Retype the lines of the listing below exactly, but only those from the one containing "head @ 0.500" through the last line; pictures stay out.
+ + + + +
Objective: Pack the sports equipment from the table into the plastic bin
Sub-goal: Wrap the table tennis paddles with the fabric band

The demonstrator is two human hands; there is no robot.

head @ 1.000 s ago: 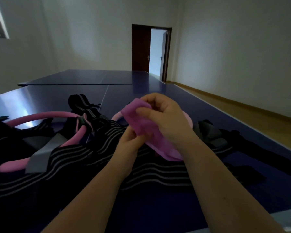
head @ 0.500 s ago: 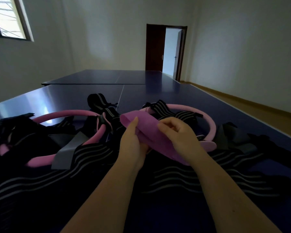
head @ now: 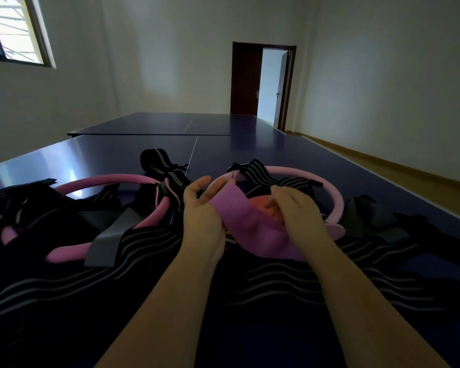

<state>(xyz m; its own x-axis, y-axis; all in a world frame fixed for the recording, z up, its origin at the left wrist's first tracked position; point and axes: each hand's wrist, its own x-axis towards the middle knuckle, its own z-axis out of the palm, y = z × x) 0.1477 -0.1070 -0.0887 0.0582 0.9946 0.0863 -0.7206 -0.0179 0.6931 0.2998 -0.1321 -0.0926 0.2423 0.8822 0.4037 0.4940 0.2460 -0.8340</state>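
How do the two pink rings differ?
The left ring is crossed by a grey band on its near side; the right ring has a striped wrap over its far rim. The right hand hides part of the right ring, not the left ring. Both are pink.

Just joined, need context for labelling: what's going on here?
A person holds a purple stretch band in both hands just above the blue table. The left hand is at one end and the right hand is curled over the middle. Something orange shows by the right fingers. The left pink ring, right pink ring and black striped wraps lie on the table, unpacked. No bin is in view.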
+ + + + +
#### [Answer to this task]
head @ 0.500 s ago: 
head @ now: 

<state>(xyz m; its own x-axis, y-axis; all in a world frame fixed for the recording, z up, its origin at the left wrist's first tracked position; point and axes: each hand's wrist, its own x-axis towards the middle knuckle, its own z-axis out of the palm, y = z × x) 0.1477 -0.1070 -0.0887 0.0582 0.9946 0.0863 -0.7206 -0.0179 0.6931 0.2998 -0.1321 -0.0926 0.2423 0.8822 0.4037 0.4940 0.2460 -0.8340</state>
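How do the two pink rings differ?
The left ring is crossed by a grey band on its near side; the right ring has a striped wrap over its far rim. The right hand hides part of the right ring, not the left ring. Both are pink.

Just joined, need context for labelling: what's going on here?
A person holds a purple stretch band in both hands just above the blue table. The left hand is at one end and the right hand is curled over the middle. Something orange shows by the right fingers. The left pink ring, right pink ring and black striped wraps lie on the table, unpacked. No bin is in view.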

For this exercise, nothing further remains.